14 Entonces envió el rey Sedequías y trajo a sí al profeta Jeremías, al tercer pasadizo que había en la Casa de Jehová; y dijo el rey a Jeremías: Te voy a preguntar una cosa; no encubras de mí nada. 15 Y dijo Jeremías a Sedequías: Si te lo declarare, ¿no es cierto que me harás morir? y si te diere consejo, tú no me escucharás. 16 El rey Sedequías juró entonces a Jeremías secretamente, diciendo: ¡Vive Jehová, el que hizo esta alma nuestra, que no te haré morir, y que no te entregaré en manos de aquellos hombres que buscan tu vida! 17 Jeremías pues dijo a Sedequías: Así dice Jehová, el Dios de los Ejércitos, el Dios de Israel: Si tú salieres a los príncipes del rey de Babilonia, entonces vivirá tu alma, y esta ciudad no será quemada a fuego; y vivirás tú y tu casa. 18 Pero si no salieres a los príncipes del rey de Babilonia, entonces esta ciudad será entregada en mano de los Caldeos, y ellos la quemarán a fuego; y tú no escaparás de mano de ellos. 19 Mas el rey Sedequías respondió a Jeremías: Tengo miedo a los judíos que han desertado a los Caldeos, no sea que éstos me entreguen en su mano, y ellos sacien su venganza en mí. 20 A lo cual Jeremías respondió: No te entregarán.
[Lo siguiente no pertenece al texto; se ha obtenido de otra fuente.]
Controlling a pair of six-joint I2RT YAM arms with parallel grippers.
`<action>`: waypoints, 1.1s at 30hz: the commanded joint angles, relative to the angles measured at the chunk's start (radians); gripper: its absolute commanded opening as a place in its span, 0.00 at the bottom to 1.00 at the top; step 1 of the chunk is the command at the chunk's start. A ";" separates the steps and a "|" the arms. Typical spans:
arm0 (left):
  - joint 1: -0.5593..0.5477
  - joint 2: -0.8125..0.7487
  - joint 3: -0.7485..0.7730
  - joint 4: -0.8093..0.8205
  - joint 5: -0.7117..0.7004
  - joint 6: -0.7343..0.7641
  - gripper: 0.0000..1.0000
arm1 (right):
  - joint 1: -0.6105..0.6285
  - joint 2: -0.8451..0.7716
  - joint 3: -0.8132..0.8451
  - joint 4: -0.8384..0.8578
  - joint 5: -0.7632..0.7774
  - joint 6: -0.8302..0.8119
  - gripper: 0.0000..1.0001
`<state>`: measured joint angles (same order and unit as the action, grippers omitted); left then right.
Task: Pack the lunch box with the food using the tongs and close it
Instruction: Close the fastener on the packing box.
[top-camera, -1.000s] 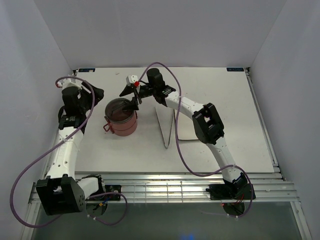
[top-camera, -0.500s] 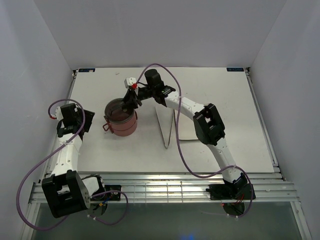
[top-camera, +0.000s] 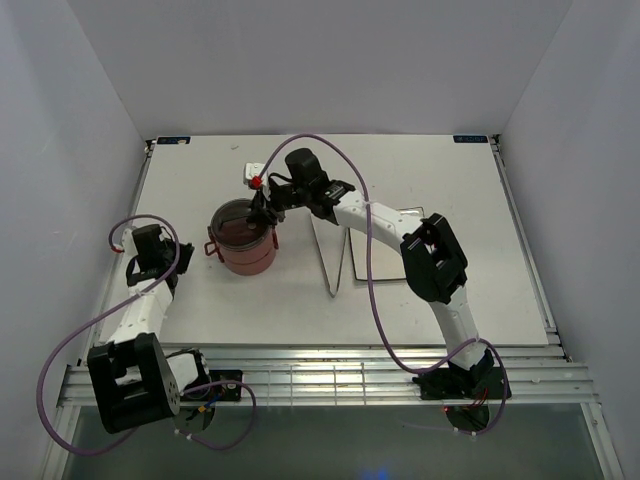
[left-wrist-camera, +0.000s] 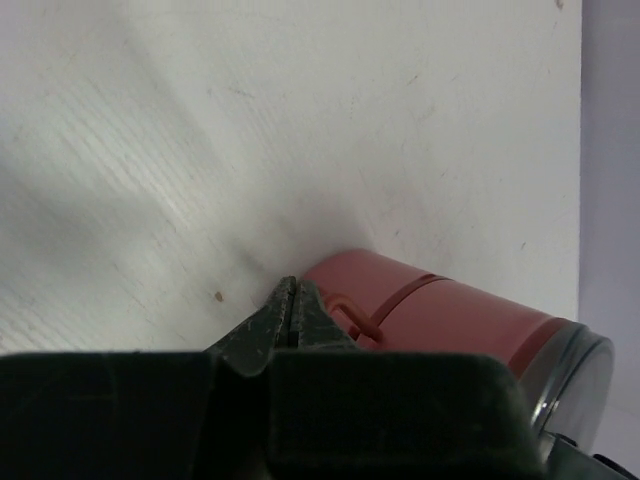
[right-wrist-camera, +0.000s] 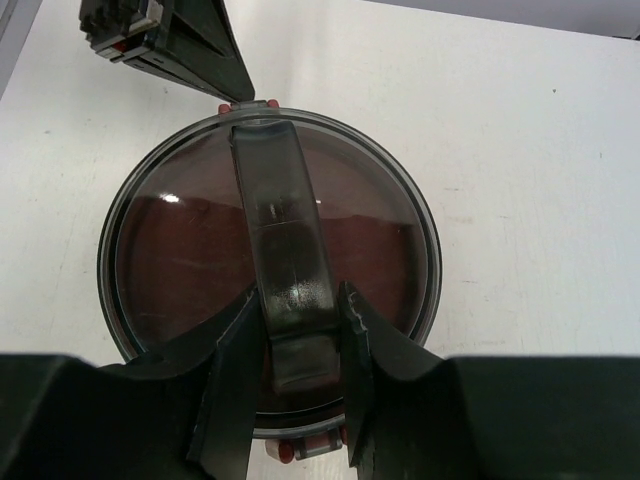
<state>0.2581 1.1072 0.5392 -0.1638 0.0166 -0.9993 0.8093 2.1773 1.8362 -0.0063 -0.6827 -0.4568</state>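
The lunch box (top-camera: 243, 243) stands left of the table's middle, a dusty-red round stack under a grey see-through top cover (right-wrist-camera: 200, 230). My right gripper (right-wrist-camera: 300, 335) reaches over it from behind. Its fingers (right-wrist-camera: 238, 350) are shut on both sides of the cover's dark strap handle (right-wrist-camera: 280, 230). In the top view the right gripper (top-camera: 262, 205) sits on the cover. My left gripper (left-wrist-camera: 290, 300) is shut with nothing in it, low over the table to the left of the lunch box (left-wrist-camera: 450, 320); in the top view the left gripper (top-camera: 150, 245) is drawn back. The silver tongs (top-camera: 338, 260) lie in a V to the right of the box. The food is out of view.
The right arm (top-camera: 400, 225) arches across the table's middle, its purple cable looping above it. White walls close the table in at left, back and right. A metal rail (top-camera: 330, 375) runs along the near edge.
My left arm has pulled back toward the near left and its gripper has shut. My right gripper has come down onto the cover and closed on its handle.
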 joint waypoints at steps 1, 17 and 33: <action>-0.020 0.066 0.018 0.156 0.049 0.089 0.00 | 0.016 -0.001 -0.032 -0.077 0.133 0.035 0.08; -0.146 0.212 -0.039 0.297 0.042 0.097 0.00 | 0.024 -0.002 -0.087 -0.011 0.143 0.165 0.08; -0.063 0.227 0.058 0.185 -0.058 0.392 0.00 | 0.011 -0.002 -0.074 -0.037 0.158 0.194 0.08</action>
<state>0.1947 1.3376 0.5602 0.0452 -0.0383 -0.6640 0.8341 2.1571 1.7836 0.0769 -0.5751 -0.3180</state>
Obedece, te lo ruego, a la voz de Jehová, respecto de lo que te digo, para que te vaya bien y para que viva tu alma. 21 Empero si tú rehusares salir, esta es la palabra que me ha revelado Jehová: 22 He aquí que todas las mujeres que han quedado en la casa del rey de Judá, serán sacadas para los príncipes del rey de Babilonia; y he aquí que ellas te dirán: ¡Tus amigos familiares te incitaron, y prevalecieron contigo; mas ya que tus pies están hundidos en el cieno, se han vuelto atrás! 23 También sacarán a todas tus mujeres y a tus hijos a los Caldeos; y tú mismo no podrás escapar de su mano; porque serás tomado preso por mano del rey de Babilonia; y harás que esta ciudad sea quemada a fuego.

24 Entonces Sedequías dijo a Jeremías: No sepa nadie nada de esto, y no morirás. 25 Y si los príncipes llegaren a saber que yo he hablado contigo, y vinieren a ti, y te dijeren: Rogámoste nos digas lo que dijiste al rey, (no lo encubras de nosotros, y no te haremos morir); también lo que a ti te dijo el rey; 26 entonces les responderás: Yo presentaba mi petición delante del rey, para que no me hiciese volver a casa de Jonatán, para morir allí. 27 En efecto, todos los príncipes vinieron a Jeremías, y se lo preguntaron; y él les respondió conforme a todas aquellas palabras que el rey había mandado; y ellos callaron, y se retiraron de él; por manera que el asunto no llegó a conocerse. 28 Jeremías pues permaneció en el patio de la cárcel hasta el día que fué tomada Jerusalem; y estaba aún allí cuando Jerusalem fué tomada.